Le riflessioni che circolano sulla cultura indotta dall’uso di internet e cellulari sono spesso troppo severe a mio giudizio. Non ho ancora letto il testo di Han ma da quello che ho capito stronca un mondo appiattito e reso acefalo da questo tipo di utilizzo.

Ecco la sintesi delle tesi del filosofo coreano riassunte da uno dei nostri quotidiani nazionali : “La folla che tante conquiste ha ottenuto in passato oggi è soltanto uno sterile sciame. Il mondo virtuale ha perso ogni distanza e quindi rispetto. L'anonimato e la trasparenza sul web sono un male assoluto. La cultura della "condivisione" è la commercializzazione radicale della nostra vita. Internet non unisce, ma divide. Genera un venefico narcisismo digitale. La sua estrema personalizzazione restringe, paradossalmente, i nostri orizzonti. E divora le fondamenta stesse della democrazia rappresentativa”.
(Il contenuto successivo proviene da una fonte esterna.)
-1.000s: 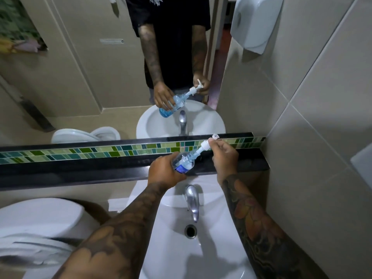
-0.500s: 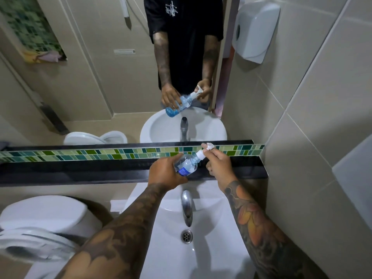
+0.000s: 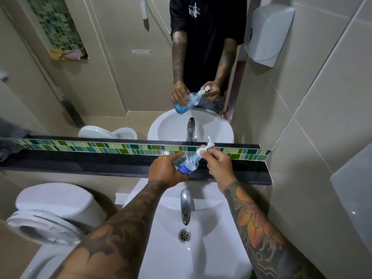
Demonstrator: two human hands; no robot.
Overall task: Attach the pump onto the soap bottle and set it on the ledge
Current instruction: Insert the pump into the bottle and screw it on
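Observation:
A clear soap bottle (image 3: 188, 163) with blue liquid and a blue label is tilted, neck pointing up and to the right, above the back of the sink. My left hand (image 3: 166, 171) is wrapped around its body. A white pump (image 3: 205, 148) sits on the bottle's neck, its nozzle pointing up. My right hand (image 3: 219, 165) pinches the pump's collar with thumb and fingertips. The black ledge (image 3: 90, 165) runs just behind and below both hands, under a strip of green mosaic tiles.
A white sink (image 3: 193, 248) with a chrome tap (image 3: 185, 206) lies below my hands. A toilet (image 3: 50, 210) stands at the left. The mirror (image 3: 120, 67) above the ledge reflects the person and bottle. A white wall dispenser (image 3: 267, 35) hangs upper right.
The view has shifted so the hands sit a little lower in it. My right hand has slid from the pump head down to its collar. The bottle stays tilted in my left hand.

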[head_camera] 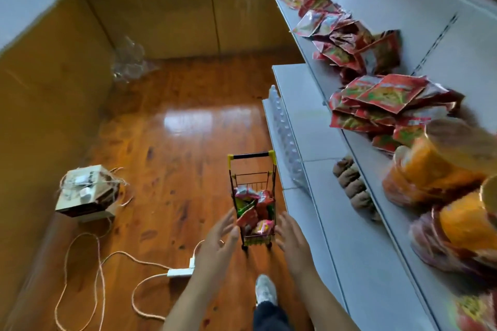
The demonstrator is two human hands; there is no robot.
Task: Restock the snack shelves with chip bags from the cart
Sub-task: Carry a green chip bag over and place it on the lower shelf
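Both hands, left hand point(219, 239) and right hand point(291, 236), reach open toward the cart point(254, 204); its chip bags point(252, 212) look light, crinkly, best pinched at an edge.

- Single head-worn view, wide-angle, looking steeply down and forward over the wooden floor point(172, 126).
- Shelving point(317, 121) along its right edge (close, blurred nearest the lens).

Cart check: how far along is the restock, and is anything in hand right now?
Done: red chip bags already lie piled on the shelf. In hand: nothing; the left hand and right hand reach open toward either side of the cart. Left: the cart still holds several bags.
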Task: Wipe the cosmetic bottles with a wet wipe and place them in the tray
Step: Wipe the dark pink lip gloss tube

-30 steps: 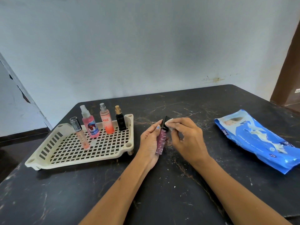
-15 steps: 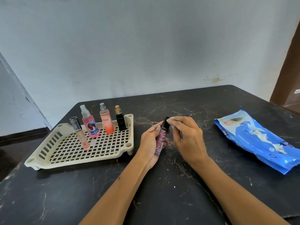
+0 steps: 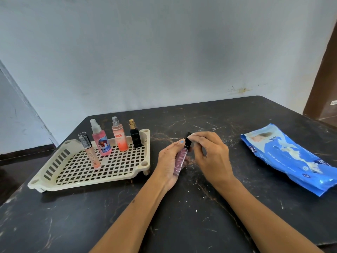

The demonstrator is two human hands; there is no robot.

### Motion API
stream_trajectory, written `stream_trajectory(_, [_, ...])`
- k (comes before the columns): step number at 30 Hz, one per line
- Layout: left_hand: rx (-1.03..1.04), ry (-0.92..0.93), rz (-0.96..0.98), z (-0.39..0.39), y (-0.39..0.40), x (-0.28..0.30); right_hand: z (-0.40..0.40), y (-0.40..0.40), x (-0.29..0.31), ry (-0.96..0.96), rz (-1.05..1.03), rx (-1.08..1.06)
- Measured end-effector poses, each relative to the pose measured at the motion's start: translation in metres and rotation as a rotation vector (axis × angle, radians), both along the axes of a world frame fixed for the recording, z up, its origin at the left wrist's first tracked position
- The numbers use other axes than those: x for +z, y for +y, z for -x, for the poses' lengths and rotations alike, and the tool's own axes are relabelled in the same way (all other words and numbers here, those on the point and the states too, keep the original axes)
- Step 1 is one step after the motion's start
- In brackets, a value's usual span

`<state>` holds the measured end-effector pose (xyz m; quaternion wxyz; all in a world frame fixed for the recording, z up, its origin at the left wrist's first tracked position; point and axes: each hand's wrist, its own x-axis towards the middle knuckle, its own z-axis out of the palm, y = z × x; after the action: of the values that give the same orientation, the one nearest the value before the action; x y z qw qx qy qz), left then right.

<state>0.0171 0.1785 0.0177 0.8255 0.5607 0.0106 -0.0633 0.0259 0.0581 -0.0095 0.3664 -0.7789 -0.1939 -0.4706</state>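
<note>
My left hand (image 3: 168,162) grips a slim pink lip-gloss tube (image 3: 180,161) with a black cap, held tilted above the dark table. My right hand (image 3: 209,157) pinches a small white wet wipe (image 3: 191,135) against the tube's black cap. The cream perforated tray (image 3: 116,172) sits to the left. In it stand a peach tube with a black cap (image 3: 92,154), a pink spray bottle (image 3: 101,141), an orange-pink spray bottle (image 3: 119,138) and a small black bottle with a gold top (image 3: 135,136). Most of the wipe is hidden by my fingers.
A blue wet-wipe pack (image 3: 290,157) lies at the right on the black marbled table (image 3: 182,225). A pale wall runs behind the table. A brown door frame (image 3: 322,79) stands at the far right.
The tube has turned in my left hand from lying lower to more upright. My right fingers with the wipe stay at the cap, shifted slightly upward.
</note>
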Motion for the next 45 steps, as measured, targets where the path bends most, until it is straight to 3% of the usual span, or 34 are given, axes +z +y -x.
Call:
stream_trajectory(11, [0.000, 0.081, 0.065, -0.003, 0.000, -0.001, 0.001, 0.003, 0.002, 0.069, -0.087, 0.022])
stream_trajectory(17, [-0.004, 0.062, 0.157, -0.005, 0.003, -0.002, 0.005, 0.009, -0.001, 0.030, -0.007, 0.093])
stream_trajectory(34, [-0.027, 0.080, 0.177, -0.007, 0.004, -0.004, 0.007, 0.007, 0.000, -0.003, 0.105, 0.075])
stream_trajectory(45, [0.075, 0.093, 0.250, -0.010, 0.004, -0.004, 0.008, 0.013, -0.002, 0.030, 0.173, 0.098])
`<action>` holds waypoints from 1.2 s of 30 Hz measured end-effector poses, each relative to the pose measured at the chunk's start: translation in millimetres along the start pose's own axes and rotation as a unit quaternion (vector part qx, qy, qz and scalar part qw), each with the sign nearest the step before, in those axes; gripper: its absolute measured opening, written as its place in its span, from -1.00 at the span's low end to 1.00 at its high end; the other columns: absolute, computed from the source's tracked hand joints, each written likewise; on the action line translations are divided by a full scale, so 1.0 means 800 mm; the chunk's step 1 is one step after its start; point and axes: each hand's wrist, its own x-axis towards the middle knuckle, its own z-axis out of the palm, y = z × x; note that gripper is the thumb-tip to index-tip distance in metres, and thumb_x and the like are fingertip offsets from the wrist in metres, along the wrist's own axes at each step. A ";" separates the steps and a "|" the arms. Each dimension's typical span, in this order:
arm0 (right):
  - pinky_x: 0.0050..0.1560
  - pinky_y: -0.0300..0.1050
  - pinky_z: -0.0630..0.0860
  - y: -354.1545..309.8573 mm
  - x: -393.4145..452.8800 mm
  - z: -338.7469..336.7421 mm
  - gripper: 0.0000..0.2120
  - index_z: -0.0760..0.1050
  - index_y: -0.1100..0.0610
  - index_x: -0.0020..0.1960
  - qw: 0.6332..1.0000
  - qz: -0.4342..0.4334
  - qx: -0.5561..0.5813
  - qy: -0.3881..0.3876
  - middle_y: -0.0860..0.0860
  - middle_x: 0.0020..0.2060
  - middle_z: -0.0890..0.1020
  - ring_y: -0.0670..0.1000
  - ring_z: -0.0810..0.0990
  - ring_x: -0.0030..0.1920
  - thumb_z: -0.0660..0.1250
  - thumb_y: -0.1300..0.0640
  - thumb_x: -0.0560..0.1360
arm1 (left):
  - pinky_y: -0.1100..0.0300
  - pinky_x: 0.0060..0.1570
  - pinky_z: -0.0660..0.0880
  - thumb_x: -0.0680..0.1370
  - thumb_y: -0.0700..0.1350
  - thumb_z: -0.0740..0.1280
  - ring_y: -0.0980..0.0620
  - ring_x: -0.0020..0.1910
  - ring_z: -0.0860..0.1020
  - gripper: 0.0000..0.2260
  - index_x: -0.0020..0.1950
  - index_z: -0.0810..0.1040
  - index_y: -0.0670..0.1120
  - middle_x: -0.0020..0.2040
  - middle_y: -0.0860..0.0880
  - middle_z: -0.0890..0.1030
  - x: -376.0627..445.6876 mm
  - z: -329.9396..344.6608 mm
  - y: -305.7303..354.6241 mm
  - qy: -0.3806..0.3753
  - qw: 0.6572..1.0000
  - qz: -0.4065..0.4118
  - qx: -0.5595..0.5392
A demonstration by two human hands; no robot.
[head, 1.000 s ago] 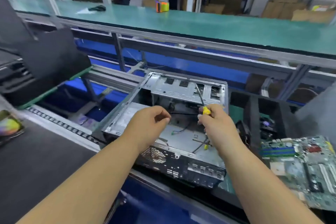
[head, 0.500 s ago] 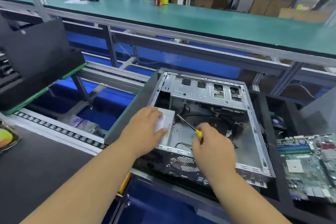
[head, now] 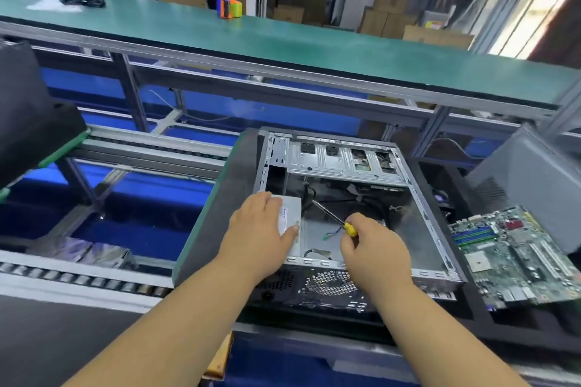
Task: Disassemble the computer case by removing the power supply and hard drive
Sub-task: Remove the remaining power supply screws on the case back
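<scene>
Resting my left hand [head: 262, 232] flat on top of the power supply [head: 290, 229], I have the fingers spread loosely over its grey box, which sits in the near left corner of the computer case [head: 342, 217]. My right hand [head: 371, 248] is curled around the yellow handle of the screwdriver [head: 334, 218], its shaft pointing up and left toward the box without clearly touching it.

A second ago the left hand was closed in the air above the case, holding nothing I could make out, and the screwdriver stood nearly upright. Half a second ago the hand had just landed on the box. Now it covers more of the top and the tool lies lower inside the case. I judge the power supply is about to be freed and lifted; it is not out yet.

I cannot pick out the hard drive. A circuit board [head: 515, 254] lies just right of the case.
</scene>
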 end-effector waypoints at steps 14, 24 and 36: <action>-0.35 -0.12 0.37 0.007 0.023 0.005 -0.86 0.33 -0.11 0.02 0.983 0.078 0.157 -0.046 -0.16 -0.21 0.52 -0.06 0.52 -0.25 0.28 0.01 0.52 | -0.04 0.47 0.17 0.60 0.20 0.19 -0.04 0.43 0.28 -0.51 0.46 0.33 0.00 0.44 0.01 0.32 0.027 -0.010 0.004 -0.026 0.999 0.002 0.040; -0.30 -0.10 0.40 0.138 0.047 -0.060 -0.91 0.43 -0.03 -0.08 0.904 0.225 0.359 0.060 -0.02 -0.16 0.58 0.03 0.53 -0.21 0.30 0.04 0.58 | 0.08 0.40 0.29 0.61 0.09 0.25 0.01 0.39 0.33 -0.56 0.47 0.35 0.02 0.44 0.07 0.33 0.032 0.000 0.122 -0.028 0.996 0.056 -0.057; -0.39 -0.16 0.38 0.283 0.029 0.013 -0.69 0.54 0.31 -0.23 0.897 0.327 0.254 -0.156 0.07 -0.43 0.51 0.07 0.45 -0.43 0.39 0.07 0.52 | 0.22 0.34 0.23 0.61 0.07 0.26 0.09 0.39 0.33 -0.62 0.42 0.41 0.07 0.41 0.12 0.38 0.038 0.045 0.188 -0.033 0.998 0.021 -0.039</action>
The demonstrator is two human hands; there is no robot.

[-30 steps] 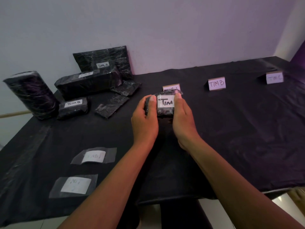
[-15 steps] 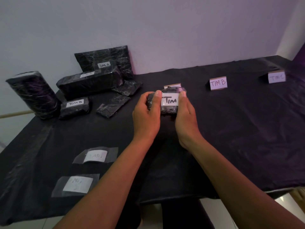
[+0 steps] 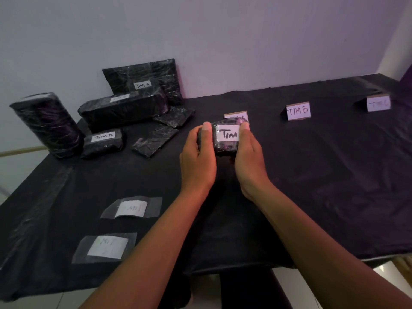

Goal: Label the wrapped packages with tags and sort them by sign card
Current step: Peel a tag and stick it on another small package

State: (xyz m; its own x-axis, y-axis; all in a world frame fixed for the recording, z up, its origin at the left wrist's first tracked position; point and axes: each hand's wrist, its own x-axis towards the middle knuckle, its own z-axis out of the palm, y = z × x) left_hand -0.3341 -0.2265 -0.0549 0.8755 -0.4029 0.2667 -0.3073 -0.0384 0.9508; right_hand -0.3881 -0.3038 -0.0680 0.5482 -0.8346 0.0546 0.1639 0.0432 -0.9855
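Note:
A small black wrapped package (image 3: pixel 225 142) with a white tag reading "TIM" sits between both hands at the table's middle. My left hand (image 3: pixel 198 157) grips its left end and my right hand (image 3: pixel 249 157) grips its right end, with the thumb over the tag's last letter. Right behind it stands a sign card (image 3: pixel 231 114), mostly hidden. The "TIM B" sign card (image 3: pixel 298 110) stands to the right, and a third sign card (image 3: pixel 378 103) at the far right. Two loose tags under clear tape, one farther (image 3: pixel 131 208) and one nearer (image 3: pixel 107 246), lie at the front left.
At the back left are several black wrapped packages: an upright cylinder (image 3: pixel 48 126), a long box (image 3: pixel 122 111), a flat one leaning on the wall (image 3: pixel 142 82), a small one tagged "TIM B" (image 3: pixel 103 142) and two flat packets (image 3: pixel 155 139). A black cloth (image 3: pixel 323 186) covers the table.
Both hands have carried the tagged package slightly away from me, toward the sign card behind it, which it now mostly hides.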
Sinceramente non condivido questi toni. E ancora una volta appare lo spettro di una fondamentale incomprensione di ciò che è veramente determinante, dal punto di vista delle trasformazioni dei modi di vivere, e ciò che invece è solo ausiliario o periferico. O, per dirla con il Nietzsche del Crepuscolo degli idoli, si continua a scambiare effetti con cause.

Il cellulare e internet non uccidono la cultura né l’esperienza ma semmai decostruiscono una certa immagine e una certa costituzione e rappresentazione della cultura e dell’esperienza. La rappresentazione verticale, gerarchica, normativa, in particolare. Quella scolastica e che ha una lunga tradizione, dalle discipline del trivio e del quadrivio alla moderna enciclopedizzazione. Così come, per l’esperienza, contribuiscono a demolire definitivamente quella già abbattuta dagli choc della vita contemporanea tra Erlebnis e Ehrfarung densamente commentata da Benjamin a proposito della Parigi del XIX secolo (è cosa vecchiotta direi…).

Effettivamente tutto questo viene “terminato” dalla rete e dalle nuove forme di accesso alle informazioni. Non mi sto a dilungare: sulle modalità disseminative, rizomatiche e effettivamente degerarchizzate di questo tipo di accessi si è già detto e scritto molto.
Mi interessa di più il versante psicomorale di queste riflessioni che sanno sempre, in maniera un po’ irritante, di o tempora o mores.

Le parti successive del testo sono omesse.